Acreditava-se que os humanos não tinham conseguido alcançar e viver em pequenas ilhas remotas antes do surgimento da agricultura e da mudança tecnológica que acompanhou essa transição, mas este trabalho realizado por um consórcio científico liderado pela professora Eleanor Scerri, do Instituto Max Planck de Geoantropologia (MPI-GEA) e da Universidade de Malta, contraria tal crença, segundo um comunicado divulgado pelo instituto de investigação.
Afinal, os caçadores-recoletores (que caçavam animais e recorriam a plantas e frutos para se alimentarem), "realmente propuseram-se a alcançar estas ilhas", explicou à AFP a arqueóloga Eleanor Scerri, autora principal do estudo. Conforme a Lusa, os cientistas encontraram provas de que estes percorreram pelo menos 100 quilómetros em mar aberto para chegar à ilha de Malta, no Mediterrâneo, há 8.500 anos, mil anos antes da chegada dos primeiros agricultores.

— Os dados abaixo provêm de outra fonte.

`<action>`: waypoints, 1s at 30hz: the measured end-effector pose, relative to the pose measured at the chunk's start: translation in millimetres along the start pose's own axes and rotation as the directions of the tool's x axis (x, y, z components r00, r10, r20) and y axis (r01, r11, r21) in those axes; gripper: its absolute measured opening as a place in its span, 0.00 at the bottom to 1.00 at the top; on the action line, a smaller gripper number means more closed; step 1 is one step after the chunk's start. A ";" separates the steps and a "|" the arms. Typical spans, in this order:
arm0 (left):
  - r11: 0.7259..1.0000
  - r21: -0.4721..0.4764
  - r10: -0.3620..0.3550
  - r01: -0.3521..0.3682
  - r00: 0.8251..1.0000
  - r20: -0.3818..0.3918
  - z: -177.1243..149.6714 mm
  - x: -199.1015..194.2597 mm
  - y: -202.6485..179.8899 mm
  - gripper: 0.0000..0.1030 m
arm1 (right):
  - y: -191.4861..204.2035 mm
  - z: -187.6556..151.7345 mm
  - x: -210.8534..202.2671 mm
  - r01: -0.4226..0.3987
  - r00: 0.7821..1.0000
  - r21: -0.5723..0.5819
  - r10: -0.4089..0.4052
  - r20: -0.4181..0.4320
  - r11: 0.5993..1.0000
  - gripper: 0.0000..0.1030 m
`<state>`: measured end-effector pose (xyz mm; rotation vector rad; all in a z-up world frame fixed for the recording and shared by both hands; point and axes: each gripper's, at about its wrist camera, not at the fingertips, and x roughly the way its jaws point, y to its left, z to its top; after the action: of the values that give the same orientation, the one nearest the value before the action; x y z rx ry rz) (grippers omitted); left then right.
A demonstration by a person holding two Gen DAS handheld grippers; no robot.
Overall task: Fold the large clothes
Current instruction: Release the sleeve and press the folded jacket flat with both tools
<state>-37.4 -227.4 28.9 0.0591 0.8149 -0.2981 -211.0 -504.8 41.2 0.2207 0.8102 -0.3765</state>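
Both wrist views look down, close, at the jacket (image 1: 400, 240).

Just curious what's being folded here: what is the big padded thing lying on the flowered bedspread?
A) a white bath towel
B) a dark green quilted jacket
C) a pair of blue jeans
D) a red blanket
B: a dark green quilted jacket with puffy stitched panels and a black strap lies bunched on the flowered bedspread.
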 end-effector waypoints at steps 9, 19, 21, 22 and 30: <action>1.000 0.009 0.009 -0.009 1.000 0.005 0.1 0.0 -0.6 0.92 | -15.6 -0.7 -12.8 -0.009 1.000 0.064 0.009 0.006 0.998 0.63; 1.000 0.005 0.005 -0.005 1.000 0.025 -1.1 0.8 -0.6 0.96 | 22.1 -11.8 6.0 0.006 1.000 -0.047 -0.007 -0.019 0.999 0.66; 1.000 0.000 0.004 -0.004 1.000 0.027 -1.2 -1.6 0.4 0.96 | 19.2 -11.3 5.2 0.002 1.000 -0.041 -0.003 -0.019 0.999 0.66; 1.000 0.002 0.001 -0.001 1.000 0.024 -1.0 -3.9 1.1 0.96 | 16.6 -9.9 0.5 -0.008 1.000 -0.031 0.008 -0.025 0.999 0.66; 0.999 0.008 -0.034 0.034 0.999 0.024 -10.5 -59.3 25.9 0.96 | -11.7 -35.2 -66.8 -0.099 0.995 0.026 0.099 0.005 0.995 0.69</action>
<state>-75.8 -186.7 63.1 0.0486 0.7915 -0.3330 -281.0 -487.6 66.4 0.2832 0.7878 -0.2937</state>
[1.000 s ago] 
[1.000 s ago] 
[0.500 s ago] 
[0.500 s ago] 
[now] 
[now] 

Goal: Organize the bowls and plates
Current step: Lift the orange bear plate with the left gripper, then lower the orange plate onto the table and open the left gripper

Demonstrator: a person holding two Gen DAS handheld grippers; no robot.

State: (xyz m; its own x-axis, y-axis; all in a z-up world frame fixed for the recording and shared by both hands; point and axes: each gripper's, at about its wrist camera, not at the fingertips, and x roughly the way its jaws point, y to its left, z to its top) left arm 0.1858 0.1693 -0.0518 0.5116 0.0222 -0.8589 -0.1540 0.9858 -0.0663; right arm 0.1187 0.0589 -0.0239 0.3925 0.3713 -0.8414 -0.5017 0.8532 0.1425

O estudo documenta a mais antiga viagem marítima de longa distância no Mediterrâneo, antes da invenção de barcos com velas, uma proeza dos caçadores-recoletores, que provavelmente utilizaram pirogas.
"Tendo em conta as correntes de superfície do mar e os ventos predominantes, bem como a utilização de pontos de referência, estrelas e outras práticas de orientação, uma travessia de cerca de 100 km é provável, com uma velocidade de cerca de 4 km por hora. Mesmo no dia mais longo do ano, esses marinheiros teriam passado várias horas na escuridão em mar aberto", explica o coinvestigador Nicholas Vella, da Universidade de Malta, citado no comunicado.
As escavações realizadas por uma equipa internacional em conjunto com a Universidade de Malta fornecem evidências de que foram bem-sucedidos.
Em Latnija, um pequeno vale próximo ao litoral da ilha de Malta, os arqueólogos descobriram vestígios de lareiras cobertas de cinzas, datando a ocupação mais antiga de 8.500 anos atrás, juntamente com ferramentas rudimentares feitas de seixos de calcário esculpidos.
Dieta alimentar
A dieta desta população era muito diferente da alimentação dos agricultores que se estabeleceram mais tarde, com cabras, ovelhas, porcos e cereais.
Os caçadores-recoletores "tinham uma dieta muito mais diversificada, com uma proporção significativa de produtos marinhos", conforme evidenciado pelos mais de 10.000 fósseis de conchas de gastrópodes encontrados no local, bem como restos de peixes, focas e crustáceos.
Consumiam animais terrestres, como o veado comum, caçado com moderação, e muitos pássaros, mas também eram "capazes de sobreviver num pequeno território graças ao uso do mar", de acordo com Scerri.
O estudo é cauteloso quanto à motivação para se estabelecer no arquipélago em uma época de movimentos populacionais. "Talvez fossem curiosos", sugere a professora.
De qualquer forma, os caçadores estavam suficientemente familiarizados com o ambiente marinho para embarcar numa aventura perigosa.
Embora a ilha fosse claramente visível dos pontos altos da Sicília, estava muito longe para ser distinguida da costa.
A expedição envolvia, portanto, "com uma possível canoa de madeira ou uma jangada de juncos ou peles de animais", "passar pelo menos um dia e uma noite no mar, com habilidades de navegação, como conhecimento de correntes e possivelmente constelações", enfatiza Dylan Gaffney, professor de Arqueologia Paleolítica em Oxford, num artigo que acompanha o estudo.
"Capacidades marítimas"
A descoberta "tem implicações importantes para a compreensão das capacidades marítimas dos primeiros povos do Mediterrâneo", acrescenta.
Longe da imagem popular do coletor de castanhas e do caçador de javalis, estas populações também eram capazes de explorar os recursos do litoral.
As populaçãos eram igualmente capazes de estabelecer conexões marítimas mais distantes, como apontam os professores Scerri e Gaffney com referência a um estudo publicado no mês passado na Nature, que descobriu traços de DNA de caçadores-recoletores europeus no pool genético de um agricultor do Magrebe há 8.000 anos.
O estudo da equipa do Instituto Max Planck e da Universidade de Malta indicaria que os povos mediterrâneos primitivos tinham a capacidade de fazer "longas viagens de magnitude semelhante às viagens marítimas no Sudeste Asiático, Japão e Nova Guiné", de acordo com o professor Gaffney.
As competências surgiram pela necessidade de se adaptarem muito antes devido ao aumento do nível do mar no final da última era glacial, entre 20.000 e 10.000 anos atrás, recorda.
O mesmo conhecimento poderia mais tarde ter beneficiado as populações agrícolas neolíticas. "Podemo-nos questionar se isto não favoreceu a rápida expansão da agricultura ao longo da costa mediterrânea", questiona o professor Scerri.